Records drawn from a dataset
■ ■ ■ ■ ■

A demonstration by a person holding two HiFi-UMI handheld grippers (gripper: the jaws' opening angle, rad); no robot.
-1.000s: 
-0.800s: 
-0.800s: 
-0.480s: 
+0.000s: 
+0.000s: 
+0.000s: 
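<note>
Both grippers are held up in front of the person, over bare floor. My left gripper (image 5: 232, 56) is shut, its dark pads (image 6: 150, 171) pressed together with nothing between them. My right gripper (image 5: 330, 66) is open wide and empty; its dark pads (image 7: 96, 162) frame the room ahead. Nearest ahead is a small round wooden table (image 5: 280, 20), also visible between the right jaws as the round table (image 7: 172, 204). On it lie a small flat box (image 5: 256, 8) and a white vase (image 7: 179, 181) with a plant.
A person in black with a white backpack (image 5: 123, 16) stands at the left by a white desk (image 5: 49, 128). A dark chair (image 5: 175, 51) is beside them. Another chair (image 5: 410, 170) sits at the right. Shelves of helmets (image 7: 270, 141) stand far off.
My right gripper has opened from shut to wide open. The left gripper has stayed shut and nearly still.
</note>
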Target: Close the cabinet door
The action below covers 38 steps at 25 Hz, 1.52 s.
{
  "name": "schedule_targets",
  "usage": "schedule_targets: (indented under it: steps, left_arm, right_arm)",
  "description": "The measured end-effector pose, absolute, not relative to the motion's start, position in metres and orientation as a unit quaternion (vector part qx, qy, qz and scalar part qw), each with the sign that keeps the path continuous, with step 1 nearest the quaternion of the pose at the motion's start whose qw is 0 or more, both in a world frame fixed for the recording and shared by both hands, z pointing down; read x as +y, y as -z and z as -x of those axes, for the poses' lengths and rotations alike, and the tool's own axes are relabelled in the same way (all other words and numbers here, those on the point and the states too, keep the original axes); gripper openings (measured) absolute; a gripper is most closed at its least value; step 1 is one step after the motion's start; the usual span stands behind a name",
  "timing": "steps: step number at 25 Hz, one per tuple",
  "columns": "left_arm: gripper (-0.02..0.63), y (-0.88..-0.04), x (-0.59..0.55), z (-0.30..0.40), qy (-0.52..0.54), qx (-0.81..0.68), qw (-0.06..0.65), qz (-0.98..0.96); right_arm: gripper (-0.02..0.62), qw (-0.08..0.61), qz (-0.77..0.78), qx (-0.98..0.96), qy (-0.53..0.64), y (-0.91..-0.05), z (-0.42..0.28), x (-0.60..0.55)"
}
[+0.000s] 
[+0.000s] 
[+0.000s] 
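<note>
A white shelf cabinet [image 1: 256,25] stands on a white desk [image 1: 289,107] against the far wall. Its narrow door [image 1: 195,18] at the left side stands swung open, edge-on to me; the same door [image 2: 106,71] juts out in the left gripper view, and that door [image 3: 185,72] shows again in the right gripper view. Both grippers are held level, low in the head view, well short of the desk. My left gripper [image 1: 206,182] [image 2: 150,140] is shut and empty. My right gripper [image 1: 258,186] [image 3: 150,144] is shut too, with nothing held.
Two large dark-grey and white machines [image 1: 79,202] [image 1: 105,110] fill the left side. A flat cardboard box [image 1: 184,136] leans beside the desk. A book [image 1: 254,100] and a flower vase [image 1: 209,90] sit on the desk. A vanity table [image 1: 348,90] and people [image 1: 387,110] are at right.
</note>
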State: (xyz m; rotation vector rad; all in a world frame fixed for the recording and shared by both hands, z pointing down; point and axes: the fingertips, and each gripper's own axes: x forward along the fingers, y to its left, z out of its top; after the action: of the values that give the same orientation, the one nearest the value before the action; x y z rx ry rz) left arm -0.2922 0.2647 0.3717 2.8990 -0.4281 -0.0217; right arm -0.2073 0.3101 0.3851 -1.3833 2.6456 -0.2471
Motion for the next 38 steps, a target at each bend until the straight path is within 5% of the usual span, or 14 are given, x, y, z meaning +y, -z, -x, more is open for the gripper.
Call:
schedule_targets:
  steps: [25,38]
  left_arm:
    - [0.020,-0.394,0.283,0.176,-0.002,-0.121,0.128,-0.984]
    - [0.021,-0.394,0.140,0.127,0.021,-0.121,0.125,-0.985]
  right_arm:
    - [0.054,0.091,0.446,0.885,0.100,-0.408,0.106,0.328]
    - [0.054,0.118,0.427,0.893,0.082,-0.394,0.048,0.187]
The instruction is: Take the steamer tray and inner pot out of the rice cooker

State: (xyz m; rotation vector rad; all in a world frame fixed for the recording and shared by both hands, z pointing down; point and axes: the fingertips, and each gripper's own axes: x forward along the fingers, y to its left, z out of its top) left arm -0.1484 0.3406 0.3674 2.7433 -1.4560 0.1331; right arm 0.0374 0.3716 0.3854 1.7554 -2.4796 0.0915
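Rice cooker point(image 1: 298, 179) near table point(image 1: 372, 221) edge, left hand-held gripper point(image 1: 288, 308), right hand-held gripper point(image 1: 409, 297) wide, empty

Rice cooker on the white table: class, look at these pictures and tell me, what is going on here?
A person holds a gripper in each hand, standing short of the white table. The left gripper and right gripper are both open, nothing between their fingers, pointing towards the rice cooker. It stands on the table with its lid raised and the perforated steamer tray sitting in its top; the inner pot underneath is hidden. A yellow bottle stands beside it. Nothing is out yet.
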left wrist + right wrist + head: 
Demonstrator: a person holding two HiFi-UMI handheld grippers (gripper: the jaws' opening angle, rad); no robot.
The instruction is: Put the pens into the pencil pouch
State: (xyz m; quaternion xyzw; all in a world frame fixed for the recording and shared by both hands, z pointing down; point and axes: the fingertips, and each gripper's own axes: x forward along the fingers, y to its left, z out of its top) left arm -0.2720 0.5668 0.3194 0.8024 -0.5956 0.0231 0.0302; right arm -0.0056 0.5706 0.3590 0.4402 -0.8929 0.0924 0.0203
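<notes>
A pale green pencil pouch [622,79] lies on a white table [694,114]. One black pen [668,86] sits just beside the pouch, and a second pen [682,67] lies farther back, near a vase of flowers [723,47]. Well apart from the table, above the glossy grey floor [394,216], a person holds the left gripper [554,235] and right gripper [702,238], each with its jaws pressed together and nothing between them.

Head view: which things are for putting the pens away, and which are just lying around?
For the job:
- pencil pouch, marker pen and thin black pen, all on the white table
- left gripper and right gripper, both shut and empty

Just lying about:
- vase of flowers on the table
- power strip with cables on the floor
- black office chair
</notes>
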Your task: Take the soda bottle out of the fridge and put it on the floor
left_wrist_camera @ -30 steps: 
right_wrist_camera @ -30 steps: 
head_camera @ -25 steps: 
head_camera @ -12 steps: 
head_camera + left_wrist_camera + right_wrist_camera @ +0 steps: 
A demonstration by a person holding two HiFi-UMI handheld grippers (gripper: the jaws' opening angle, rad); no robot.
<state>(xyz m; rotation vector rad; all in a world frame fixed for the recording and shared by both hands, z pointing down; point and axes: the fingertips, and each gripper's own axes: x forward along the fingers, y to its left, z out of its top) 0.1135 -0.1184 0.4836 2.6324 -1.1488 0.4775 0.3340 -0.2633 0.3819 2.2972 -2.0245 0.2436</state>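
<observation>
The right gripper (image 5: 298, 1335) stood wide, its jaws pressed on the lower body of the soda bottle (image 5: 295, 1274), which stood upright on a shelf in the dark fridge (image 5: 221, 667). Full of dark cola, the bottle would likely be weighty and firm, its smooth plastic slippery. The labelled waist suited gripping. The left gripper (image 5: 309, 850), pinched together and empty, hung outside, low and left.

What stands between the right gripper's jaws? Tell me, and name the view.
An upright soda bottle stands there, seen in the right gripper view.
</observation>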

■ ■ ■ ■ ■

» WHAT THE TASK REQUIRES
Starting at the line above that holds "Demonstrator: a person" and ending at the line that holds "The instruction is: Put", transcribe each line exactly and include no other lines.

» EXERCISE SOLUTION
Demonstrator: a person holding two HiFi-UMI handheld grippers (gripper: the jaws' opening angle, rad); no robot.
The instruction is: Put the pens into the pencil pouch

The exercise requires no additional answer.